Previous incarnations of my media box relied on Linux (ubuntu running xbmc) and it worked perfectly (after some fiddling) for years EXCEPT for netflix and hulu. Lack of streaming video support drove me back to windows after a long hiatus. If linux/ubuntu ever gets netflix working, I'd jump back in a heartbeat. However, if I were to start over from scratch, I'd probably go with a mac mini and external drives due to OS X (my preferred OS), footprint, noise, and 'seamlessness'
posted by gofargogo at 12:56 PM on August 10, 2009


Another option could be:

Have a simple external hard drive shared off of a router (such as an Airport Extreme) for music to always be ready for whatever computer may need it. Backups may be a bit more of a challenge because you won't have the speed a true server or NAS would provide, but if they're happening in the middle of the night, no biggie.
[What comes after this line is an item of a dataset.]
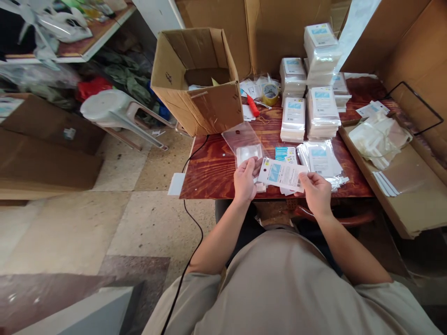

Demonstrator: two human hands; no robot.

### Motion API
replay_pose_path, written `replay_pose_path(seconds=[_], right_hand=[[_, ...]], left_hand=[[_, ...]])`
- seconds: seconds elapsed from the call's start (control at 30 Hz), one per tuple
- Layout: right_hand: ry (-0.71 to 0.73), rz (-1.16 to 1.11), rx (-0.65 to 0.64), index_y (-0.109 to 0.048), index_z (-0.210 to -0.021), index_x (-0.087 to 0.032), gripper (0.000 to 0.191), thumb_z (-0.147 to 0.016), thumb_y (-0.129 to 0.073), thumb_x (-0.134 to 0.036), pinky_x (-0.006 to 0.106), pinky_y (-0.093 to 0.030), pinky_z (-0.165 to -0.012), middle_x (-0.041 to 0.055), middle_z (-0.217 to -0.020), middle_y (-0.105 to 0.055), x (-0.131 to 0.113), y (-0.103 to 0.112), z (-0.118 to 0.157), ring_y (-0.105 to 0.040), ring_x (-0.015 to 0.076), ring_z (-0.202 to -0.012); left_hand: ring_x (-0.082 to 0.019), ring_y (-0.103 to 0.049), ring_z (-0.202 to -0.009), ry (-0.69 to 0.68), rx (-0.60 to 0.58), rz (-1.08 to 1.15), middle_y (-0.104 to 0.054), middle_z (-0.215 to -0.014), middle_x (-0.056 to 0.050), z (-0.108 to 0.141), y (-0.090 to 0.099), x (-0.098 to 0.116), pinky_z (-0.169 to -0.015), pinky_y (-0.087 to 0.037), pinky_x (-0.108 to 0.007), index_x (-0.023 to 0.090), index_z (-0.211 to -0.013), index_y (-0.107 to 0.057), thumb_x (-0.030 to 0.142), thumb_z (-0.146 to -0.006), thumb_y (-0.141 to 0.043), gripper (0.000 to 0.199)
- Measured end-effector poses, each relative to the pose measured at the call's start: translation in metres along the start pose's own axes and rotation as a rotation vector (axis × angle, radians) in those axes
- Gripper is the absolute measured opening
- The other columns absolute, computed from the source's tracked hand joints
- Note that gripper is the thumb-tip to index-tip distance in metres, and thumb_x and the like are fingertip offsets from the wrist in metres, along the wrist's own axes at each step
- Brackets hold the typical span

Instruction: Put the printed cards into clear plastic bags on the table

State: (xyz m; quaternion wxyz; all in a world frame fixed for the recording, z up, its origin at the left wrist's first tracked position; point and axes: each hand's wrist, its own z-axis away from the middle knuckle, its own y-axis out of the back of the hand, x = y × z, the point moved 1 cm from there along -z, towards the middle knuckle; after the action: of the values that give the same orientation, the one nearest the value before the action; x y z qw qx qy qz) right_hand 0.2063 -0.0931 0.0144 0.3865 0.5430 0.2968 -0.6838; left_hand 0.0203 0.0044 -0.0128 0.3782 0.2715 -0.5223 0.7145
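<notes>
My right hand [317, 191] pinches the right end of a white printed card [282, 175] with a blue picture and a hang hole. My left hand [245, 180] is closed at the near end of a clear plastic bag [240, 135]; a whitish flat piece [249, 152] shows in the bag. The left fingertips come close to the card's left end, and whether they touch it is hard to see. Behind the card lie several blue and white cards [285, 153]. To their right is a loose pile of filled clear packets [319, 158].
Stacks of packed packets [323, 111] rise at the back right. An open cardboard box [213, 104] stands at the back left. Near it lie a tape roll [270, 94] and a red-handled tool [253, 106]. A shallow carton [415, 186] sits right; a black cable [195, 218] hangs left.
</notes>
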Motion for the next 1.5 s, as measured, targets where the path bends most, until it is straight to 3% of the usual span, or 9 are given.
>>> replay_pose_path(seconds=[0.27,0.47,0.63,0.73,0.87,1.07,1.2,1.33,1.5], right_hand=[[0.269,0.004,0.224,-0.058,-0.075,-0.022,0.052,-0.083,-0.077,-0.070,0.029,-0.053,-0.050,0.0001,-0.062,-0.063,0.014,-0.021,-0.003,-0.059,0.0163,-0.055],[0.398,0.191,0.270,-0.062,-0.078,-0.022,0.046,-0.088,-0.075,-0.065,0.030,-0.052,-0.053,0.0015,-0.065,-0.065,0.011,-0.014,-0.005,-0.060,0.0174,-0.057],[0.269,-0.041,0.185,-0.055,-0.077,-0.024,0.050,-0.084,-0.075,-0.069,0.031,-0.050,-0.046,0.0000,-0.063,-0.061,0.010,-0.025,-0.004,-0.057,0.0166,-0.050],[0.265,-0.107,0.120,-0.061,-0.084,-0.022,0.049,-0.082,-0.074,-0.069,0.032,-0.059,-0.062,0.0037,-0.077,-0.069,0.014,-0.042,-0.008,-0.066,0.0193,-0.068],[0.176,-0.217,-0.169,-0.068,-0.108,-0.022,0.052,-0.083,-0.075,-0.067,0.036,-0.064,-0.083,0.0060,-0.102,-0.077,0.024,-0.052,-0.017,-0.073,0.0221,-0.092],[-0.009,-0.143,-0.630,-0.075,-0.094,-0.016,0.047,-0.082,-0.087,-0.060,0.025,-0.044,-0.043,0.0029,-0.070,-0.070,0.026,-0.026,-0.013,-0.056,0.0128,-0.050],[-0.001,-0.117,-0.504,-0.067,-0.074,-0.017,0.051,-0.078,-0.090,-0.062,0.023,-0.031,-0.036,-0.0011,-0.054,-0.061,0.020,-0.033,-0.005,-0.044,0.0091,-0.039],[0.008,-0.158,-0.277,-0.060,-0.071,-0.019,0.055,-0.074,-0.091,-0.064,0.024,-0.041,-0.040,-0.0014,-0.058,-0.063,0.018,-0.050,-0.006,-0.051,0.0111,-0.045],[0.017,-0.115,-0.386,-0.067,-0.084,-0.019,0.053,-0.075,-0.090,-0.066,0.025,-0.047,-0.045,-0.0010,-0.066,-0.067,0.008,-0.045,-0.009,-0.056,0.0119,-0.049]], left_hand=[[-0.027,-0.079,-0.101,-0.004,-0.072,-0.112,-0.080,-0.102,-0.010,0.024,-0.004,0.004,-0.082,-0.066,-0.038,0.018,-0.107,-0.071,0.058,-0.086,-0.081,0.046],[-0.024,-0.079,-0.086,0.011,-0.086,-0.208,-0.080,-0.095,-0.010,0.025,0.008,0.022,-0.077,-0.065,-0.038,0.017,-0.102,-0.076,0.060,-0.083,-0.082,0.048],[-0.029,-0.081,-0.087,0.070,-0.170,-0.181,-0.079,-0.086,-0.009,0.034,0.003,0.016,-0.080,-0.068,-0.041,0.016,-0.095,-0.074,0.066,-0.070,-0.092,0.059],[-0.030,-0.081,-0.088,0.124,-0.208,-0.159,-0.079,-0.083,-0.010,0.042,-0.004,0.006,-0.079,-0.069,-0.043,0.015,-0.090,-0.073,0.067,-0.067,-0.095,0.061],[-0.032,-0.080,-0.094,0.194,-0.263,-0.172,-0.078,-0.080,-0.009,0.046,-0.006,0.000,-0.078,-0.069,-0.043,0.017,-0.084,-0.071,0.066,-0.069,-0.093,0.056],[-0.020,-0.068,-0.057,0.194,-0.226,-0.182,-0.072,-0.073,-0.005,0.034,0.007,0.011,-0.051,-0.059,-0.033,0.016,-0.089,-0.070,0.060,-0.072,-0.093,0.052],[-0.020,-0.069,-0.061,0.195,-0.272,-0.224,-0.073,-0.075,-0.006,0.037,0.009,0.010,-0.055,-0.059,-0.033,0.016,-0.094,-0.073,0.065,-0.079,-0.088,0.054],[-0.021,-0.073,-0.066,0.217,-0.459,-0.336,-0.076,-0.080,-0.010,0.046,0.007,0.006,-0.065,-0.064,-0.034,0.013,-0.089,-0.077,0.066,-0.080,-0.087,0.054],[-0.014,-0.064,-0.056,0.218,-0.489,-0.427,-0.073,-0.075,-0.007,0.048,0.008,0.012,-0.053,-0.054,-0.025,0.014,-0.090,-0.077,0.061,-0.080,-0.089,0.049]])
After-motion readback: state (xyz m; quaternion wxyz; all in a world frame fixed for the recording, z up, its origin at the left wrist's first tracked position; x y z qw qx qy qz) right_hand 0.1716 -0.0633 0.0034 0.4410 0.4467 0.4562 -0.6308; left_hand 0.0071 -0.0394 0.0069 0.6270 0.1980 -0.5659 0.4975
Build a HTPC to perform all other functions: hulu, netflix, downloading & watching video, XBMC. I downloaded XBMC and used it a tiny bit. The key is having a good remote and the resources to run it.
I find that a simple file browser and GOM player work just fine and use less resources. However, I have the dreaded corded mouse & keyboard floating around my couch at all times :(

Let the 360 just play games... I haven't found much of a use for mine besides that. I can find and play media much quicker from the PC.